The SF Signal Podcast (Episode 090): Panel Discussion of Time Travel

In episode 90 of the SF Signal Podcast, Patrick Hester asks our irregulars to weigh in on: Time Travel!

Time travel has been a popular part of Science Fiction for over a hundred years. H.G. Wells used it for The Time Machine in 1895. Mark Twain used it for his novel, A Connecticut Yankee in King Arthur’s Court. Heinlein, Lewis, Jones, Bradbury, Asimov, Ellison, Butler, Tutrtledove ad Willis have all written stories that involved time travel in some form. Star Trek did it, so did Quantum Leap and The Time Tunnel, and Voyagers!

  • As a trope/plot point – is time travel overused in scifi today?
  • Do you like time travel stories?
  • Do you have a favorite?
  • Who has done it well?
  • Who has not done it well?


This week’s panel:

© 2011 SFSignal.com

Featuring original music by John Anealio

Tell us what you think – leave us a voicemail!

Can’t see the widget above? That’s okay – just call 720-277-9082 or shoot us an email at: voicemail@sfsignal.com

7 thoughts on “The SF Signal Podcast (Episode 090): Panel Discussion of Time Travel”

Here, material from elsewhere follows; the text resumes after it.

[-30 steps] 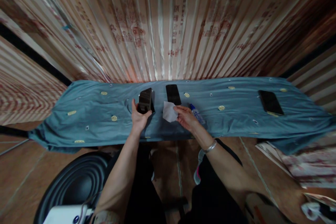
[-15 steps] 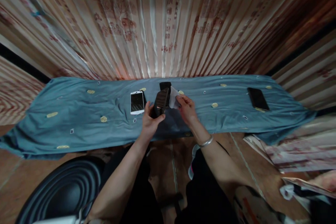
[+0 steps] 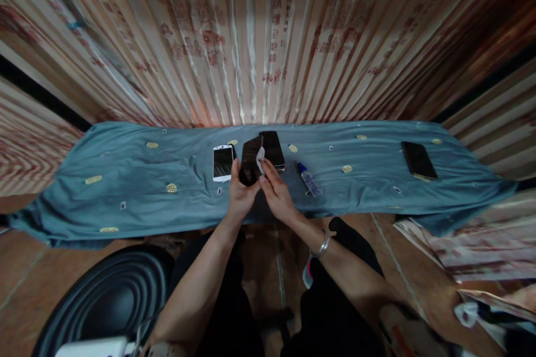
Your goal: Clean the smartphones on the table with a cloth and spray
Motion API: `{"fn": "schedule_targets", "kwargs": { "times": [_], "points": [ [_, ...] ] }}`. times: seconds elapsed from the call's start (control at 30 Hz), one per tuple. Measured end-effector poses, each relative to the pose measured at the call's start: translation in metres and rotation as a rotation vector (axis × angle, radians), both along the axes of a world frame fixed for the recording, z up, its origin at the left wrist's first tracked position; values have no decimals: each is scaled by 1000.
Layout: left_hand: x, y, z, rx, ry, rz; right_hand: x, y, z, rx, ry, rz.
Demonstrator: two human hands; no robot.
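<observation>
Behind, a pleated, pale brown curtain (image 3: 234, 39) with reddish printed figures and characters, between a dark slanting pole (image 3: 46, 97) at the left and a second dark pole (image 3: 481, 88) at the right. In front of it, a wrinkled blue-green cloth (image 3: 138, 189) dotted with yellow and white motifs. Below, a brown tiled floor (image 3: 419, 256), with a black ringed round object (image 3: 109, 301) and a white object (image 3: 92, 348) overlapping its near edge.
</observation>
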State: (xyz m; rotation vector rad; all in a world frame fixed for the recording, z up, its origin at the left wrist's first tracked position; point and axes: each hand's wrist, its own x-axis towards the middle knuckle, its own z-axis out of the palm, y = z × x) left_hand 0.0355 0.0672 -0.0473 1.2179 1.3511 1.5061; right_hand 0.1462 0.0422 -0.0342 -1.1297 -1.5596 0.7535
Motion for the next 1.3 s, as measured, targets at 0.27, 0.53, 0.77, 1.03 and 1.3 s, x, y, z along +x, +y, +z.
{"fn": "schedule_targets", "kwargs": {
  "times": [0.27, 0.53, 0.77, 1.03, 1.3],
  "points": [
    [8, -17, 6, 42, 93, -108, 15, 20, -6, -86, -3, -91],
    [13, -31, 7, 117, 239, -216, 44, 48, -5, -66, 200, -206],
    [16, -38, 7, 135, 397, -297, 73, 62, -7, -74, 401, -172],
    [6, -35, 9, 140, 466, -391, 84, 65, -15, -161, 390, -260],
    [10, -33, 12, 37, 316, -407, 87, 60, -11, -180, 437, -241]
  ]
}}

  1. Outstanding podcast, everyone! I think I responded to Patrick too late to be part of this one and it’s too bad because it really was so good. I sat listening this morning and forgot it was recorded. I kept trying to throw in my comments. At the 30 minute mark, I was nearly turning purple because no one had mentioned what I think is the end-all-be-all of time travel, Robert Silverberg’s Up the Line–and then Derek mentioned it. Thank you, Derek. Funny because DeNardo plugged The Best Time Travel Stories of All Time and it was after reading that book that Barry Malzberg suggested to me Up the Line. I think he would have included it in the anthology if it was shorter.

    Carrie mentioned The Time Traveler’s Wife. When that book first came out, I refused to read it out of some silly notion that it was an outsider encroaching on science fiction and what the heck could they know. I like to think I have recovered from this viewpoint in the years since, in large part because I finally did read the book and it was outstanding. (Don’t bother with the movie.) Rob Sawyer uses that book as a good example of science fiction when recommending books. Someone–I think it was Derek again–mentioned the sketch of the characters moving through time. I always wondered what Niffenegger’s notes looked like for that novel, which as far as jumping through time (and remembering who knows what) was about the most complex I’ve ever seen.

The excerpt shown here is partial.